→ EXERCISE REQUIREMENTS: The answer must be one number: how many lines below contain the word "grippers".

→ DATASET SECTION:
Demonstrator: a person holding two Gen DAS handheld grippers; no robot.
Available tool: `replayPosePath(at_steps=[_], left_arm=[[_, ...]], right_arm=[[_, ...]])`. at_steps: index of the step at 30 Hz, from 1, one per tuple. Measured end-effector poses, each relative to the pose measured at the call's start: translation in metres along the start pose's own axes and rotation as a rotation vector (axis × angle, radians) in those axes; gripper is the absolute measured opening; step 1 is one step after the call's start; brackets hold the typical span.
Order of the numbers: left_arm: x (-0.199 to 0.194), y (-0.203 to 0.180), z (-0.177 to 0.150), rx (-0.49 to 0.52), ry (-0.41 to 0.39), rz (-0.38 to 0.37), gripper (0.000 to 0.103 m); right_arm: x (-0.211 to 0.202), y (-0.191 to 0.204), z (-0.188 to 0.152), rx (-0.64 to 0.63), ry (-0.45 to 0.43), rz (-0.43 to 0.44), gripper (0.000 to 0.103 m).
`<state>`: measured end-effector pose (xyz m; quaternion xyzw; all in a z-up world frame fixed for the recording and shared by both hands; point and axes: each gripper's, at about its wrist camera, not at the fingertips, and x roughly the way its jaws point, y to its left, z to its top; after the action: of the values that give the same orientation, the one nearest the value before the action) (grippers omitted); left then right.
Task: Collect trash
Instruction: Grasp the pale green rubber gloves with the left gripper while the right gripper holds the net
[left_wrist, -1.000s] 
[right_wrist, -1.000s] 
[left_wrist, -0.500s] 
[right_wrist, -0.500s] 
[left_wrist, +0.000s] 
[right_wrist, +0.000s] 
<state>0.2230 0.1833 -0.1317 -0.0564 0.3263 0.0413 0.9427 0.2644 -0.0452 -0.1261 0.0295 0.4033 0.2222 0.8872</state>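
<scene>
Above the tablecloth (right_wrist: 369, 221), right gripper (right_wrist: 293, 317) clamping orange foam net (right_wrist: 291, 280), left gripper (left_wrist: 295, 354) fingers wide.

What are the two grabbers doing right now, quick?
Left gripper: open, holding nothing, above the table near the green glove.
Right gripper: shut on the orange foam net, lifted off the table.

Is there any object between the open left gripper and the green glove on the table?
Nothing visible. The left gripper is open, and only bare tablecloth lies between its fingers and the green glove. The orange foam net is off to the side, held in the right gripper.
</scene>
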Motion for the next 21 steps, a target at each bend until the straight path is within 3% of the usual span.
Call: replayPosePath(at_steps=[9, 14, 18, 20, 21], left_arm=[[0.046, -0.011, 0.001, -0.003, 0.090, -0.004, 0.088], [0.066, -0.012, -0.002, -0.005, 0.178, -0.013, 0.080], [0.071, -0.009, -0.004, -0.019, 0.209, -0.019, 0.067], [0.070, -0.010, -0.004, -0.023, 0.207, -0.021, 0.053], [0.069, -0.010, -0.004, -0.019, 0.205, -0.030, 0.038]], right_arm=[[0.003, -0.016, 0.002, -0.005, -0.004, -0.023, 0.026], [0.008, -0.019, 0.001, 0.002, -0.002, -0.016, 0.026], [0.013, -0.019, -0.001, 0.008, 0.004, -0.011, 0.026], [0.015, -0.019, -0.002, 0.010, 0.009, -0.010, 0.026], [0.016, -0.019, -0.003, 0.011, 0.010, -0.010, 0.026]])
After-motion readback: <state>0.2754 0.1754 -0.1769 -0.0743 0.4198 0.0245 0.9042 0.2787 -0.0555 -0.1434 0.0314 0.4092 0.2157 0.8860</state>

→ SOLVED PROBLEM: 2